Spring Lake Regional Park, Santa Rosa

Spring Lake 8/1990


Spring Lake

Spring Lake Regional Park is a 320-acre Sonoma County park in the foothills on the eastern edge of the city of Santa Rosa. Its main feature is 72-acre Spring Lake. The lake is a popular spot for fishing and boating. It is stocked with trout in the cooler months and has warmwater fishing year round. Around the lake are shady picnic areas and hiking and biking trails. Canoes, paddleboats, and mountain bikes are available for rent. All around the lake are picnic areas, some in oak groves. There is an educational visitors center in the park. Next to the lake is a 3-acre swimming lagoon, with lifeguards, a sandy beach, a concession stand, and showers.

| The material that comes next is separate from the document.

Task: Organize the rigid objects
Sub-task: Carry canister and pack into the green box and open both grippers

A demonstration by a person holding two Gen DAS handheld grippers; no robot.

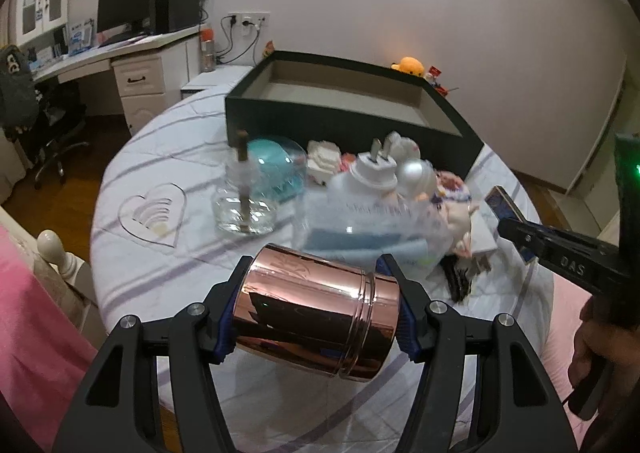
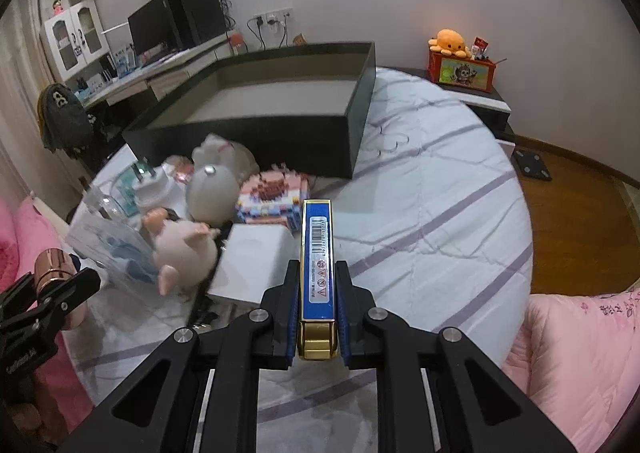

On the west shore of the lake is an oak-shaded campground. The campground has 27 reservable individual sites and 1 reservable group site. It has paved parking, picnic tables, barbecue pits, flush toilets, and hot showers. See here for Camping Information

Next to Spring Lake Park is the city of Santa Rosa's Howarth Park to the west and Annadel State Park to the east. Howarth Park is a highly-developed city park, with a carousel, train rides, petting zoo, play areas, tennis courts, ball fields, picnic areas, and  Lake Ralphine, which offers sailing, paddleboating, and fishing. Annadel State Park is a huge undeveloped wildland park, with 5000 acres of rolling hills, woods, and meadows. Elevations range from 380 to 1880 feet. The park has 35 miles of trails. It contains Lake Ilsanjo, which is a hike-in warmwater fishing lake. The three adjoining parks are connected by paths and trails so it is possible to walk from the city streets of Santa Rosa, around the park lakes, and climb the hills up into the wilderness. 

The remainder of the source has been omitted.